Sunday, October 27, 2013

Mystery



Mission Connections – 2013-10 –  Mystery


I found this quote while “prowling” the web.  I love quotes and this one seemed to stir some of that gypsy blood in me.  I love fall!  It is one of my favorite times of year – never mind – every  season is my favorite for one reason or another.
There is a bit of gypsy blood in me – that endless longing to wander and be a vagabond.  I think that is what this “season of waiting” has been all about – learning to temper that sense of gypsy blood and turn my focus instead inward to what it is God is calling me to do.


This has been a season of prayer and discernment as we all prepare for what is next in the journey that ultimately belongs to God.  I wrote last month about following in God’s footsteps and the many places I have been privileged to go.  This month I have taken time to look forward to what is next.

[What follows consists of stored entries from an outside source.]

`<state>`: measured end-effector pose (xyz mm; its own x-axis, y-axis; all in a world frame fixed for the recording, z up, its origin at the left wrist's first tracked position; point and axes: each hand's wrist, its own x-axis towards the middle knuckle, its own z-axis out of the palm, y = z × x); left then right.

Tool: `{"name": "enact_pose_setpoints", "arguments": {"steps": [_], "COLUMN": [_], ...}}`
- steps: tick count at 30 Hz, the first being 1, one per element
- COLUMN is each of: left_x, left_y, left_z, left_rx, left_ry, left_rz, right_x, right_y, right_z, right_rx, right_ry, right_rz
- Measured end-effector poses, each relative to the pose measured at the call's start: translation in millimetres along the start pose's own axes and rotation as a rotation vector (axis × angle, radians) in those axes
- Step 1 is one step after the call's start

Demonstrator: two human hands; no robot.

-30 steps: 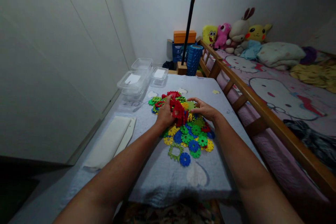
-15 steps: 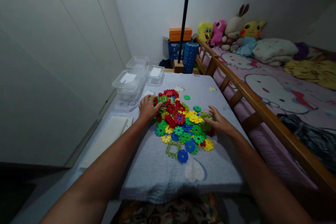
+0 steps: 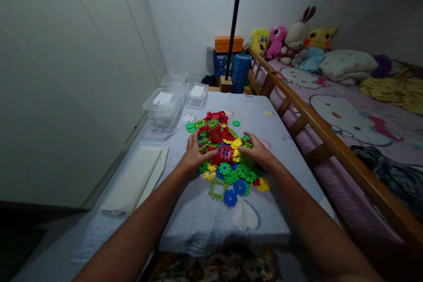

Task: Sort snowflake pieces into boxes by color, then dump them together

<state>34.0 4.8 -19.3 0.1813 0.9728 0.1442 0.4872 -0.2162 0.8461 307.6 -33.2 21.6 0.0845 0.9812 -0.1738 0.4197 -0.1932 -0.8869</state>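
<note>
A heap of flat plastic gear-shaped and square building pieces (image 3: 228,150) in red, green, yellow and blue lies on a pale blue quilted cloth (image 3: 224,220). My left hand (image 3: 194,155) rests on the heap's left side, fingers spread and curved over the pieces. My right hand (image 3: 257,153) lies on the right side of the heap, fingers stretched toward the middle. Neither hand lifts a piece clear. A green square frame piece (image 3: 218,189) and a blue gear (image 3: 230,198) lie at the near edge of the heap.
Clear plastic containers (image 3: 172,97) stand at the far left of the cloth, with a white flat lid (image 3: 137,180) nearer on the left. A wooden bed rail (image 3: 317,128) runs along the right, with plush toys (image 3: 291,37) behind. A black pole (image 3: 234,22) rises at the back.
Both hands have come inward from the heap's outer edges and now press its sides closer together. A second ago the left hand held a cluster of red pieces.
</note>
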Motion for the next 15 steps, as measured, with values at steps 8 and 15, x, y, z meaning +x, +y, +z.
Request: {"name": "enact_pose_setpoints", "arguments": {"steps": [8,15], "left_x": [-26,-11], "left_y": [1,7], "left_z": [10.8,15.9], "left_rx": [0.041,-0.136], "left_ry": [-0.101,-0.069], "left_rz": [0.174,0.18], "right_x": [20,32], "right_y": [-25,-31], "right_z": [23,38], "right_rx": [0.448,0.656], "right_ry": [-0.178,-0.34], "right_rz": [0.17,0.176]}}
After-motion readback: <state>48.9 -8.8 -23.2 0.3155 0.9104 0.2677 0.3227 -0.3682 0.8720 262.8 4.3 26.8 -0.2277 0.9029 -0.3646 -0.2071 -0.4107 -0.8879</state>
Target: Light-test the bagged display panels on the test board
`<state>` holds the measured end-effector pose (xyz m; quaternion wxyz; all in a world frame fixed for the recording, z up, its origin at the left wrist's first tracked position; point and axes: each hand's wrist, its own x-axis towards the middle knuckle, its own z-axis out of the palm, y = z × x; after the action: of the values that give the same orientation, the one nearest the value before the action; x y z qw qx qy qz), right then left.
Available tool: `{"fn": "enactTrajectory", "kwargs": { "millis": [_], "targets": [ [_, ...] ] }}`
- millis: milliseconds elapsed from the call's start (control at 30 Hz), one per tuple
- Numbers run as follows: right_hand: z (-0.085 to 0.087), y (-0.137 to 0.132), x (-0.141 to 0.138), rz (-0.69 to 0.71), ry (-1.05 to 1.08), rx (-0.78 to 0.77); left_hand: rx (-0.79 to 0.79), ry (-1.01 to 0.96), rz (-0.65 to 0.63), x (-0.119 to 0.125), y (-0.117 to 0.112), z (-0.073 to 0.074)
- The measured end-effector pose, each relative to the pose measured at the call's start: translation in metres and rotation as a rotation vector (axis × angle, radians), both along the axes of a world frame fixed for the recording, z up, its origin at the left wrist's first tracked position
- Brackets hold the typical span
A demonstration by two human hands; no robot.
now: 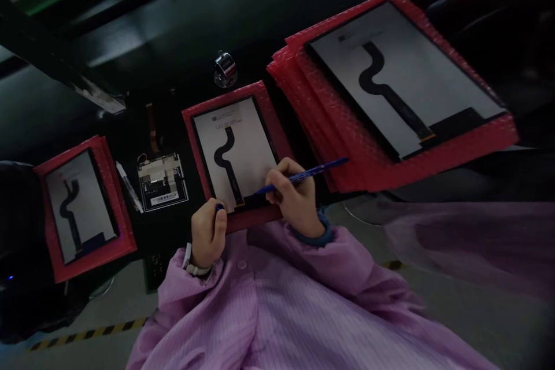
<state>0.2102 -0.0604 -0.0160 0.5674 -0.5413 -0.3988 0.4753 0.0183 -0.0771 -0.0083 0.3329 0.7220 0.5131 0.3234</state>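
My right hand (293, 196) is closed round a blue pen (312, 172), its tip down at the lower edge of a white display panel (243, 147) with a black curved flex cable. The panel lies on a red bubble-wrap sheet (197, 144) in the middle of the dark bench. My left hand (208, 232) is curled into a fist at the panel's lower left corner, pinching a small blue thing, perhaps a pen cap. Both arms wear purple striped sleeves.
A stack of red bubble-wrap sheets (329, 144) at right carries a larger-looking panel (407, 81). Another panel on red wrap (82, 208) lies at left. Between them sit a small circuit board fixture (162, 180), a white pen (129, 187) and a metal tally counter (225, 67).
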Motion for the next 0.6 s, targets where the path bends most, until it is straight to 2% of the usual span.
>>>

While I don’t have answers to that question yet, I know, that God is with me, in heart, mind and spirit as I struggle with that gypsy blood and vagabond wanderlust to take time to sit, be still, listen and glory in the presence of God as I wait.

We have been studying “mystery” in my Bible study class and this journey has been somewhat of a mystery, never knowing what is coming next never knowing if I will be packing to move again, well, not if, but when.  Never knowing for sure where I am going to land and for how long.  The mystery for me is why God chose me to be the mission co-worker to be moved and unsettled and unable to do what I thought was his calling for me when I packed my bags and headed for Akobo.

“Can you fathom the mysteries of God”?  The answer is “no”, but I rest certain in the fact that God had and has a plan for me.  It is in this time I waiting that I have found God in ways I never would have if I had not had this time.  There are many reasons for the long time it has taken.   

Communication with South Sudan has not been good, so that makes contacting them about the safety of my return difficult.  We have discussed other options for placement if Akobo is not possible.  I have had to wait – not so patiently – for answers from doctors regarding the malaria issues.  Things are coming together now, but there are still no concrete answers. Yet.
So, as I sit in the chill of this autumn morning, pondering the mystery of what makes the leaves change color and watching their slow descent as they fall to the ground, I am reminded of the mystery that God paints each season of our lives with.  I look forward to the coming seasons of Thanksgiving, Advent and Christmas as I look forward to the coming Spring season as it bursts forth with new life.  For I know, that as surely as the seasons come, God will be there, unfolding the mystery when HIS time is right.
For your patience, love and support during this time of waiting, I will be eternally grateful.  I ask your continued prayers for our partners, both in Louisville and South Sudan and for my Regional Liaison, Michael Weller as they all work so hard to unravel the mystery of “what is next”.

Peace be with you all as you discover the mysteries God has in store for you.